Esta semana nos vimos impactados por la muerte de dos jóvenes futbolistas, en muy distintas circunstancias, claro está, pero con la lamentable coincidencia de que dejan truncos sus sueños de “consagrarse en primera”, parafraseando a nuestro comprovinciano Rodrigo. Thiago tenía 16 años y jugaba en las inferiores de Talleres, adonde llegó desde el Gran Rosario. Lucas tenía 17 y nada quería más que su Barracas Central suba el lunes a Primera División.

Pero dos balas policiales decidieron poner fin a la vida del muchacho bonaerense, cuando venía de entrenar junto a otros amigos. Tratado como delincuente por la prensa porteña en un primer momento (nunca se pidió disculpas a su familia por la versión), el correr de la investigación compromete hora tras hora a su asesino y a sus dos cómplices, quienes les dispararon desde un auto sin identificación policial y sin dar la voz de alto.

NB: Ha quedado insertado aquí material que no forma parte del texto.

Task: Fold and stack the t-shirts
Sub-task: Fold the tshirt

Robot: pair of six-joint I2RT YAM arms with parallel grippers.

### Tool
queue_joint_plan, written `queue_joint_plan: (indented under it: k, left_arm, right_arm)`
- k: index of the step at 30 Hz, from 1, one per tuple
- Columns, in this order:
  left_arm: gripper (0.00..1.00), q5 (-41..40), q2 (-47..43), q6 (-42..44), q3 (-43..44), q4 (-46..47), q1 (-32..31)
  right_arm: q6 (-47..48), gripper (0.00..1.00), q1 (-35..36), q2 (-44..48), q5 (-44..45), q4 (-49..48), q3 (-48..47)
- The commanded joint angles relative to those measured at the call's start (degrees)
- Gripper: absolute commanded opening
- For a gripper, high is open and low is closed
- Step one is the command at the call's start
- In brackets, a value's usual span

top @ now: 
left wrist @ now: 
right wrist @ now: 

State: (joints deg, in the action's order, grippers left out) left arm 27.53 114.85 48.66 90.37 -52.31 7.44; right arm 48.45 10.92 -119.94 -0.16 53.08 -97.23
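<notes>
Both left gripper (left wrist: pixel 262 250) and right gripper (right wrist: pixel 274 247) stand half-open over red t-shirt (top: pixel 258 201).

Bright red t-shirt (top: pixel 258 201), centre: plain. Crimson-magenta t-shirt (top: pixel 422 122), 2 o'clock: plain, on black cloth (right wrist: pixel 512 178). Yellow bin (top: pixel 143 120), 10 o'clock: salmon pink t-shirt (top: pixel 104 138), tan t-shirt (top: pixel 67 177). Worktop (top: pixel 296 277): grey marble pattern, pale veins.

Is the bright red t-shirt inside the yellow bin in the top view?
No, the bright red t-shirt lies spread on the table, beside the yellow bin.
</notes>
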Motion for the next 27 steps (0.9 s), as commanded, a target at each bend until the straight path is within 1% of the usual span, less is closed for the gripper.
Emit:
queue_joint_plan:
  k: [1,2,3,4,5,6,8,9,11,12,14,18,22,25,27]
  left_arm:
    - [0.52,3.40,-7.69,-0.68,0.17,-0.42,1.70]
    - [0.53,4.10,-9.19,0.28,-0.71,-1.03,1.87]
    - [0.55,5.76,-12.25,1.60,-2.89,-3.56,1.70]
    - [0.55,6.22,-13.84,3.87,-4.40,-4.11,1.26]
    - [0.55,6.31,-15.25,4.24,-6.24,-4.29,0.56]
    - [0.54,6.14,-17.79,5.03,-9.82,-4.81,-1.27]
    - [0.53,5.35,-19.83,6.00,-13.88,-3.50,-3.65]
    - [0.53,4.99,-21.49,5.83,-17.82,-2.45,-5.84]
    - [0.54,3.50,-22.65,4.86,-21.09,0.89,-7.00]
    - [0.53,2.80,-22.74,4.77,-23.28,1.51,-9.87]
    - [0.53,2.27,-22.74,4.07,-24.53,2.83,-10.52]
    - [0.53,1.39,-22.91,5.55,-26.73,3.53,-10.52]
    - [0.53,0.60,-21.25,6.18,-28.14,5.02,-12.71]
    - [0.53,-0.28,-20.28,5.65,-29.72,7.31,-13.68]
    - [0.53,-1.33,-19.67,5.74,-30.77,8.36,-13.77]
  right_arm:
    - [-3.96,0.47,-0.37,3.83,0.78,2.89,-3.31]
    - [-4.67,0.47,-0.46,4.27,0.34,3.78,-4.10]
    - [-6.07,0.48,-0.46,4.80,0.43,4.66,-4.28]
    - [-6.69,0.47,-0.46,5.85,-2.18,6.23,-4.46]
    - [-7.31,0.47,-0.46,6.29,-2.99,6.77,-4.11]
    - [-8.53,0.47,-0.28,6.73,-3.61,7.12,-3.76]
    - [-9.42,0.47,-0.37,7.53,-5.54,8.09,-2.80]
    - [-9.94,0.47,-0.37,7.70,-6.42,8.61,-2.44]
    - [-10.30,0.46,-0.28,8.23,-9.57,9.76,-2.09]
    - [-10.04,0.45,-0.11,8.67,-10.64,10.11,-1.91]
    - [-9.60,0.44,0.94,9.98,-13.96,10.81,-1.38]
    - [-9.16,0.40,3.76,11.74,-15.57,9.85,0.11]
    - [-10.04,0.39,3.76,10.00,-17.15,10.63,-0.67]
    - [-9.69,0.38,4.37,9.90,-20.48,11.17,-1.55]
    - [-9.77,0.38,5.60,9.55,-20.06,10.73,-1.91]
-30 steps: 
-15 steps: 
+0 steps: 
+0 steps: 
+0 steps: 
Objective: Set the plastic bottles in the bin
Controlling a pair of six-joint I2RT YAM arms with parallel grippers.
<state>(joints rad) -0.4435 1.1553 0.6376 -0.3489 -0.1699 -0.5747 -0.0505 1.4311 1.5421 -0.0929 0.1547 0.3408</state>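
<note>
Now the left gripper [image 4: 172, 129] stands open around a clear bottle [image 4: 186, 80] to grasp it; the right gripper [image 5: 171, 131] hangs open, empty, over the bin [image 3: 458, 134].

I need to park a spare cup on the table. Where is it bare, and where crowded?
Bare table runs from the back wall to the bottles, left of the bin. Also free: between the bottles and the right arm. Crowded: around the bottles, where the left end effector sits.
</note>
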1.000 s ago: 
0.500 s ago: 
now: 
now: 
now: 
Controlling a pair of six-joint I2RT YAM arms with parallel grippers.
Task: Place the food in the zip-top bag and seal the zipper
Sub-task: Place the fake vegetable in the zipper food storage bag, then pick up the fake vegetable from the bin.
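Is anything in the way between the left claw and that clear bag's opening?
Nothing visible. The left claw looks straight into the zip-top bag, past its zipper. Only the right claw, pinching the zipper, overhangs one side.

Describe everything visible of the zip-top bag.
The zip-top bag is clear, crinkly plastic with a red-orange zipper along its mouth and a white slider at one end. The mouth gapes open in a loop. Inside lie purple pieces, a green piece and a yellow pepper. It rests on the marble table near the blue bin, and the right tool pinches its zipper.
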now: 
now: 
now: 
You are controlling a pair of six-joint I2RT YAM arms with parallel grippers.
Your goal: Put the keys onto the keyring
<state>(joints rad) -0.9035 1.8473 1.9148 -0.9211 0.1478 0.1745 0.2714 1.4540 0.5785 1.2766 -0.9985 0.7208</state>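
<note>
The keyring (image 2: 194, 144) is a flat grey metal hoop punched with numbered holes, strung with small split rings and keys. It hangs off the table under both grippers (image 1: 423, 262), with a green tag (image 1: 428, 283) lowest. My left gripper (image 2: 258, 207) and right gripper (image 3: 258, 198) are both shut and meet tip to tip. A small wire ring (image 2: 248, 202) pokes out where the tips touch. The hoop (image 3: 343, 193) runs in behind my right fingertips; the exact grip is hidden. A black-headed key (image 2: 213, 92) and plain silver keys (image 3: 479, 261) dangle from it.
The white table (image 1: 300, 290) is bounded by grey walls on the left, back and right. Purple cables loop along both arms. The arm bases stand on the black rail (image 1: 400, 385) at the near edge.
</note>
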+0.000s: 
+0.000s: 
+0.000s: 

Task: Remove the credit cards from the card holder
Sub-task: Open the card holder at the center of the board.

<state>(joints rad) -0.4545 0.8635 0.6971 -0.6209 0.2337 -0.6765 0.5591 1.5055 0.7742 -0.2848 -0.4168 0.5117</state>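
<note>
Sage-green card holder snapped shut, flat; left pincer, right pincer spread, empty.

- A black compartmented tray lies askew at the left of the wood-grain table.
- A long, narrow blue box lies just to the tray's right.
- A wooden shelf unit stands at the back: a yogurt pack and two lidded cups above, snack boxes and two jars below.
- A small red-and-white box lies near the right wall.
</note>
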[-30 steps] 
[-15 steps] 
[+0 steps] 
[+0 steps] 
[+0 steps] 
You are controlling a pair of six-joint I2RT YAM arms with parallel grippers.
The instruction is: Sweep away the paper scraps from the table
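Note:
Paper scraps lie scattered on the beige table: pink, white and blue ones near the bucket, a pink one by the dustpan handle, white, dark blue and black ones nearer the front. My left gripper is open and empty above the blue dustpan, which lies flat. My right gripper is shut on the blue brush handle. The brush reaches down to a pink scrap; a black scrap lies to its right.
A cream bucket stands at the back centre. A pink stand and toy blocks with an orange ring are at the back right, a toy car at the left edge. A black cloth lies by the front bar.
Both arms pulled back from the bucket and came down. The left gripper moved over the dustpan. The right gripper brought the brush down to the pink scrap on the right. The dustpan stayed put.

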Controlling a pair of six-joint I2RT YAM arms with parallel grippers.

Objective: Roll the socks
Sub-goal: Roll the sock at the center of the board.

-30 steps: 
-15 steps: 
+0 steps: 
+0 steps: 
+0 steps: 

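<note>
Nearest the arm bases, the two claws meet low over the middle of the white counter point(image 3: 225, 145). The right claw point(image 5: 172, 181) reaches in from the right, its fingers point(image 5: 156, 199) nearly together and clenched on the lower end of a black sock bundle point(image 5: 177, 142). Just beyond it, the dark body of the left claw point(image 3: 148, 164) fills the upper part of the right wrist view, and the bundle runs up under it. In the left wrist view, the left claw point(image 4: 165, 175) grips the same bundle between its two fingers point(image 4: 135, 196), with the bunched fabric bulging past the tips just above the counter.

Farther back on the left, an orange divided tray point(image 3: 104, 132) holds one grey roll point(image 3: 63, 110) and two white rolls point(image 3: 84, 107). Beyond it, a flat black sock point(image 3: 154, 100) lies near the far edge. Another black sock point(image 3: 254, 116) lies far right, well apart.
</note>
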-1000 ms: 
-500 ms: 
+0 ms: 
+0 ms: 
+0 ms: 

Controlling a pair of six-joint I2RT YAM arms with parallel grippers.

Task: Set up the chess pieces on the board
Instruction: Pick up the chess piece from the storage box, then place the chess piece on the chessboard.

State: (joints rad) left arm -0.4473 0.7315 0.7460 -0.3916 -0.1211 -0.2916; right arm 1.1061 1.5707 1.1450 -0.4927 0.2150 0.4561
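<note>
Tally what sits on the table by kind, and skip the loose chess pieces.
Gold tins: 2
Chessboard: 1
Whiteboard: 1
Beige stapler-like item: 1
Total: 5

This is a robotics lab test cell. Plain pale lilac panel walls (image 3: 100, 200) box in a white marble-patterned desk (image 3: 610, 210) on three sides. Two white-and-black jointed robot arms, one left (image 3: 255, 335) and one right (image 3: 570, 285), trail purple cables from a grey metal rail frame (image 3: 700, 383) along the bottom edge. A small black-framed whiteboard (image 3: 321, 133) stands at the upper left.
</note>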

En el caso de Thiago, hay mucha menos información disponible, pero todo indica que hubo negligencia, o al menos desatención, de quienes debieron estar cuidándolo en el Dique La Quebrada. Independientemente de que si había o no carteles advirtiendo sobre el peligro de bañarse, quienes solemos ir a cualquiera de los espejos de agua que tiene nuestra provincia, sabemos que por más que afuera haga 30 grados, en noviembre, el embalse mantiene una baja temperatura apenas te alejas un par de metros de la costa.  

Uno imagina que a esta hora capaz que se andan gambeteando por el cielo, en uno de los tantos picados que se arman. Hasta me puedo imaginar al de la T, mediocampista, buscando impedir que el “Diez” de la Sexta de Barracas le haga una finta. Sea como sea, Thiago no está más en el Centro de Formación de Talleres porque no lo cuidaron como corresponde. Y Lucas nunca sabrá si su club del barrio porteño de Barracas pasa a jugar en las grandes ligas, porque un policía asesino lo decidió.